Q5.どんなことで苦労されましたか?(しますか?)

限られた時間の中でやりきらなければならないことです。そう、十分に時間があるなんてことはありませんが、特にTV関係では納期までの時間が短いので...。その中で完成度の高いものを作るのはいつも大変です。
VFXというのは、とても複雑でかなりの時間と努力が必要です。労働時間は長く、テレビ関係だと納期も非常に短いので残業は避けられません。プライベートな時間を持てなかったりと、ストレスが溜まることもあります。

Q6.エミー賞の雰囲気はどのような感じでしたか?

エミー賞には2種類あります。クリエイティブアート・エミー賞とプライムタイム・エミー賞です。私たちはクリエイティブアート・エミー賞でした。

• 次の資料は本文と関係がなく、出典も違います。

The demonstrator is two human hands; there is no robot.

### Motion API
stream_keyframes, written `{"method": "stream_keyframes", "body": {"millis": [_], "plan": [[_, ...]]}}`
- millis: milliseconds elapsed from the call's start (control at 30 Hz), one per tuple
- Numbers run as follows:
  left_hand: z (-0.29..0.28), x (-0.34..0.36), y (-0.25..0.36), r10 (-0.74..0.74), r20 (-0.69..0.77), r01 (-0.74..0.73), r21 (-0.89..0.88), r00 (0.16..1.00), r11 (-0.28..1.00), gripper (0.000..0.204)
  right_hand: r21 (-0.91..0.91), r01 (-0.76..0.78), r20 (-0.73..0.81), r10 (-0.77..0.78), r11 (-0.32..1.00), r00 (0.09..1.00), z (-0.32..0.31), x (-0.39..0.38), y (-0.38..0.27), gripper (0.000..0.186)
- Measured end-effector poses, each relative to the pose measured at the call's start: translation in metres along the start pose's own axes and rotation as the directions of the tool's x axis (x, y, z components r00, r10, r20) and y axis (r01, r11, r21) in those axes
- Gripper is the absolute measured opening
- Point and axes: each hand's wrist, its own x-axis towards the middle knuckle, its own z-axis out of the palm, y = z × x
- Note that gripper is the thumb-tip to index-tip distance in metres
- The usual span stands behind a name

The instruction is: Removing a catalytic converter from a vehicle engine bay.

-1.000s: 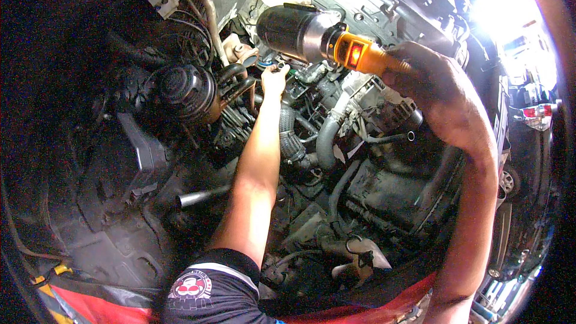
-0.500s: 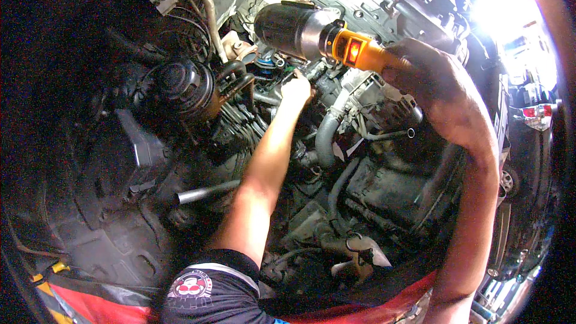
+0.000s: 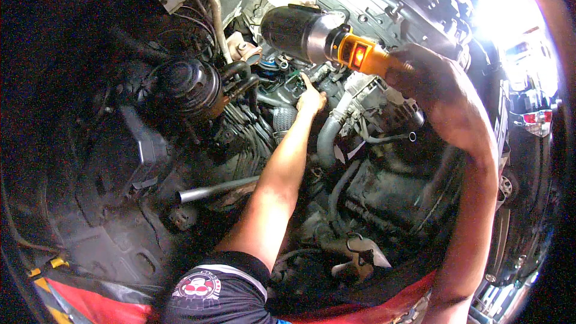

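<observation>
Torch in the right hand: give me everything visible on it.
The torch has a dark, wide barrel-shaped head with a dull metallic band, then an orange body bearing a red lit switch. It looks like plastic and metal. It lies nearly level, head pointing left over the engine, above the pointing left hand. The right hand grips its orange rear end; nothing else touches it. Its lens faces away, unseen.

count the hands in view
2: the left hand reaches deep into the engine bay at centre, finger extended; the right hand at upper right grips an orange-handled flashlight.
</observation>
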Motion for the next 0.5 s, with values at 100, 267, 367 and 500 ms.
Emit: {"method": "stream_keyframes", "body": {"millis": [100, 267, 367, 500], "plan": [[0.000, 0.020, -0.010, -0.041, -0.260, -0.076, -0.424, 0.965, 0.902, 0.105, 0.004, -0.006, 0.013, 0.006, 1.000, 1.000, 0.001, 0.004, -0.003, 0.029], [-0.023, 0.027, 0.028, -0.376, -0.015, -0.007, -1.000, 0.927, 0.023, 0.083, -0.016, -0.099, 0.017, 0.099, 0.995, 0.995, 0.000, -0.003, 0.003, 0.029], [-0.053, 0.061, -0.010, -0.237, -0.092, -0.099, -0.995, 0.967, -0.017, 0.074, 0.018, -0.060, 0.022, 0.060, 0.998, 0.998, 0.002, 0.001, -0.006, 0.029], [-0.069, 0.075, -0.031, -0.290, -0.286, -0.115, -0.864, 0.913, 0.490, 0.056, 0.000, -0.027, -0.002, 0.027, 1.000, 1.000, 0.000, -0.001, -0.004, 0.030]]}}
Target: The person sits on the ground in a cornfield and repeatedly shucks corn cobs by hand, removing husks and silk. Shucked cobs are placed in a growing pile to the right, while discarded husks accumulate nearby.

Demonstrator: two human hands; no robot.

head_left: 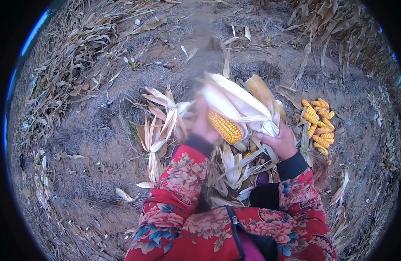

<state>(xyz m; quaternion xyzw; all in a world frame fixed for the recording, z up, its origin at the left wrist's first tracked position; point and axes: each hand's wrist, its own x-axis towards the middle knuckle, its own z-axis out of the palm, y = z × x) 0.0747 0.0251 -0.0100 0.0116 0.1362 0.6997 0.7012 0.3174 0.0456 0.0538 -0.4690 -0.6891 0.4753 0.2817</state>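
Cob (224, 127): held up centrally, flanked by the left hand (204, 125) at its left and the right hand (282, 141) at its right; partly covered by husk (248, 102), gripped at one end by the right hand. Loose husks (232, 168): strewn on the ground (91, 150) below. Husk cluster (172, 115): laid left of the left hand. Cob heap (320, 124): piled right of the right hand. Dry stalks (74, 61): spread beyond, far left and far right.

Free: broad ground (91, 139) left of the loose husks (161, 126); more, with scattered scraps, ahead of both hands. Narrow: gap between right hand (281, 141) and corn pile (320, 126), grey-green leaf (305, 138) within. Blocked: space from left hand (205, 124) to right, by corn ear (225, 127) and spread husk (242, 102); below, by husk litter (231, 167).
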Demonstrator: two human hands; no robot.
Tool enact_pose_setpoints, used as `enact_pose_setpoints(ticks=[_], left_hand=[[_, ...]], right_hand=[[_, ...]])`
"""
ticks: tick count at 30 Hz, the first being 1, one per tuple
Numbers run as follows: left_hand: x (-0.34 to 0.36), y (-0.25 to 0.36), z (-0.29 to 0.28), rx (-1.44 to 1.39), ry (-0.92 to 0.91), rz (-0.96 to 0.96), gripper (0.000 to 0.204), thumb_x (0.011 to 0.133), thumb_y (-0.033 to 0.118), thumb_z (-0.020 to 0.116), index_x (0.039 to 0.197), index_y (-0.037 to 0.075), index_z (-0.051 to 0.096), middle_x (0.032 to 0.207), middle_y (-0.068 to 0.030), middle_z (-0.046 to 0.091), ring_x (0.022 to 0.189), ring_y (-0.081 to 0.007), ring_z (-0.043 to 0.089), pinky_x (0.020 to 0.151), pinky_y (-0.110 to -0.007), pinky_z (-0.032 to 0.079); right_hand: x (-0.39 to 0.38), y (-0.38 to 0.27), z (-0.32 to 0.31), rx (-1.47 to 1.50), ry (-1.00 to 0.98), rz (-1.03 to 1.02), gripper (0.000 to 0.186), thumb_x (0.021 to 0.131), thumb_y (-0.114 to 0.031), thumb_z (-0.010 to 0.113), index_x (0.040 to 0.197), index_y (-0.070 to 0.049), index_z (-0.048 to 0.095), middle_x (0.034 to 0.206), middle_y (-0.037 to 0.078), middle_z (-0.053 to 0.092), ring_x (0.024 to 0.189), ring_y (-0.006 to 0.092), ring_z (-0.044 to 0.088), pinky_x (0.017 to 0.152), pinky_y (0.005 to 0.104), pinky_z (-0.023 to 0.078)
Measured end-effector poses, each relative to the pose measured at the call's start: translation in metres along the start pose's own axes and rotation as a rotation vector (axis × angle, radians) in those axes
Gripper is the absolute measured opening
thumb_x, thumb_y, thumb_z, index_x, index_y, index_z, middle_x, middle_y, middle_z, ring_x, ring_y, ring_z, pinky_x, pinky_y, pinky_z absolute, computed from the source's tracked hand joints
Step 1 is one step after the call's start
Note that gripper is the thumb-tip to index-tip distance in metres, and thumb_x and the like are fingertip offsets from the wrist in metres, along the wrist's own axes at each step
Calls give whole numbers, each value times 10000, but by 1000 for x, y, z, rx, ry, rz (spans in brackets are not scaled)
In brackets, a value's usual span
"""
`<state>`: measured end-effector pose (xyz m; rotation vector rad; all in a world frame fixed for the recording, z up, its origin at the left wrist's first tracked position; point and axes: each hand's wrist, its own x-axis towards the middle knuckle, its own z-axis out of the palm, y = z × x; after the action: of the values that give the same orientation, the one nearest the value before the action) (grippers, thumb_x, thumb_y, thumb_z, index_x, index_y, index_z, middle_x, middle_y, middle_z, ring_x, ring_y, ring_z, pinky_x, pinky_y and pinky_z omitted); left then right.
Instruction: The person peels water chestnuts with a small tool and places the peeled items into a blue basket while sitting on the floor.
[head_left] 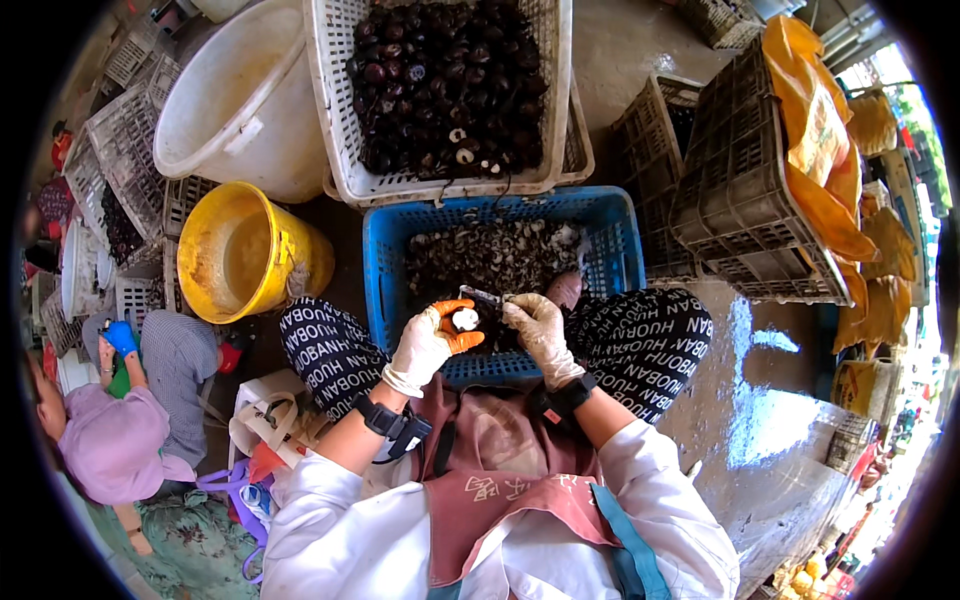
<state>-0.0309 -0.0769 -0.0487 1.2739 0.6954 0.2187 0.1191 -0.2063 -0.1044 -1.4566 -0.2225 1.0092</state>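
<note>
My left hand (418, 352), in a pale glove with orange finger coverings, grips a mostly white, peeled water chestnut (465, 319). My right hand (541, 330), also gloved, is closed on a peeler (482, 296), whose metal end reaches toward the left fingers just above the water chestnut. Both hands are over the near part of a blue crate (380, 262) between my knees. Dark and whitish peelings (490, 255) cover its bottom. Beyond it stands a white crate (332, 110) heaped with dark unpeeled water chestnuts (445, 85), a few white ones among them.
A yellow bucket (258, 250) and a large white tub (235, 110) stand to the left. Stacked dirty crates (735, 190) with orange sacks (815, 130) rise at the right. Another person (115, 430) sits at the lower left. The floor (765, 400) at right is wet.
</note>
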Motion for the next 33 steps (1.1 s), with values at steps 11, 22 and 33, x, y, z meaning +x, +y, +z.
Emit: enact_pose_setpoints(ticks=[11, 22, 33], left_hand=[[-6, 17, 7, -236, -34, -237, 439, 749, 27, 771, 1156, -1, 608, 946, -26, 669, 778, -76, 627, 654, -204, 524], [8, 26, 10, 804, -47, 333, 445, 609, 251, 866, 934, 23, 666, 813, -137, 638, 695, -290, 616, 674, -365, 509], [9, 7, 1, -11, -111, 28, 498, 748, 14, 769, 1205, -8, 571, 986, -48, 665, 844, -85, 609, 741, -244, 520]], right_hand=[[1, 0, -21, -250, 225, -59, 120, 858, -55, 665, 954, 13, 643, 804, 9, 637, 727, 84, 566, 685, 220, 480], [-22, -40, 24, 197, -180, 170, 149, 928, -161, 598, 962, -17, 619, 825, 9, 634, 703, 63, 573, 676, 196, 491], [-22, -19, 8, 14, -166, -46, 156, 833, -30, 688, 981, 5, 650, 917, 33, 667, 803, 77, 592, 743, 226, 499]])
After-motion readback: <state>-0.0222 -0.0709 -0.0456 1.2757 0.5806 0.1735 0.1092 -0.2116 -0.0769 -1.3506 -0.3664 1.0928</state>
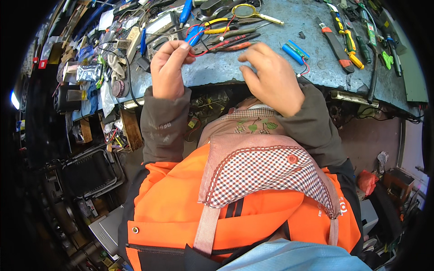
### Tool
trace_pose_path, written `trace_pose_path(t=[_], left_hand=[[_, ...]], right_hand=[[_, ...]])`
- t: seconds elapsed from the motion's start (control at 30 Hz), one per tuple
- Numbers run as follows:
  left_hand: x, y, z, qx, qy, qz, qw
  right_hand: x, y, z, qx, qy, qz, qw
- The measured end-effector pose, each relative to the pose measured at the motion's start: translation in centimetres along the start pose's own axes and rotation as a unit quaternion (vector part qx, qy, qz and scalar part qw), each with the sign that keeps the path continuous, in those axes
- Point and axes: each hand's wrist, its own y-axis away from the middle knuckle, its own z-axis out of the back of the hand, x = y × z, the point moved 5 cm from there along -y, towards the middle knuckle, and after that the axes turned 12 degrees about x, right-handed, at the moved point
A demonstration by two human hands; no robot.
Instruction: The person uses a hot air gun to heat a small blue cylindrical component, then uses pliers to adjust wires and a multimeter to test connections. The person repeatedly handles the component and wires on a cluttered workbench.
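Observation:
My left hand (169, 70) is raised over the bench's front edge, its thumb and fingers pinched at the end of a thin red wire (205, 53). The wire loops away past a blue piece (195, 35) that lies among pliers, its kind hard to make out. My right hand (273, 77) hovers to the right with fingers bent, thumb apart from the forefinger and nothing visible between them. Just beyond it lies a blue cylindrical battery pack (294, 52) with a green strip and thin red leads. Red-handled tools (235, 44) rest on the bench between my hands.
The blue bench top (323, 81) carries a magnifying glass (245, 11) at the back. A utility knife (337, 49), a yellow-black tool (347, 38) and screwdrivers lie right. Clutter, cables and a round tin (120, 89) crowd the left. A black folding chair (90, 174) stands lower left.

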Motion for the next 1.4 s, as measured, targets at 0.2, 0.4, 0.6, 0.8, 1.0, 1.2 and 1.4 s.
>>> trace_pose_path(t=[0.2, 0.4, 0.6, 0.8, 1.0, 1.2, 1.4], left_hand=[[-0.6, 3.6, -0.8, 0.103, 0.173, 0.013, 0.979], [-1.7, 6.0, -3.8, 0.270, 0.243, -0.083, 0.928], [-6.2, 7.0, -5.1, 0.332, -0.099, -0.110, 0.931], [-2.9, 1.6, 1.4, 0.005, -0.325, -0.069, 0.943], [-1.2, 0.3, -3.3, 0.160, -0.475, -0.220, 0.837], [-3.2, -0.8, -9.3, 0.323, -0.340, -0.221, 0.855], [1.9, -6.4, -17.0, 0.371, -0.499, -0.271, 0.735]], right_hand=[[-1.3, -3.0, -3.5, 0.004, 0.150, 0.017, 0.988], [-0.7, -3.2, -6.3, 0.063, 0.182, 0.055, 0.980], [1.9, 0.0, -0.6, -0.106, 0.096, 0.120, 0.982], [1.9, 2.4, 2.8, -0.154, 0.021, 0.108, 0.982], [5.2, 3.1, 3.9, -0.106, -0.002, 0.230, 0.967], [4.1, 4.3, 4.4, 0.081, 0.031, 0.182, 0.979], [3.1, 6.6, 7.3, 0.165, 0.116, 0.048, 0.978]])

クリエイティブアート部門は昔からプライムタイムテレビ中継の1週前の週末に開催され、主要な技術的専門家たちや、テレビドラマ製作に絶対不可欠な、舞台裏の技術を中心に表彰されるのです。豪華なイベントで、レッドカーペット到着時には自分が重要人物になったようで恐れ多い気分です。それに、とても混んでいます。到着するとみんなが互いに挨拶し合い、あちらこちらで写真も撮られます。その後、中に進んで、授賞式のための客席へと案内されます。式はどの部門でも一流で、まるでスターになった気分になります。自分のカテゴリーの候補者たちが発表される時は、ドキドキする瞬間です。

Gevork Babityan(ゲヴォーク・バビチアン)さん、ありがとうございました!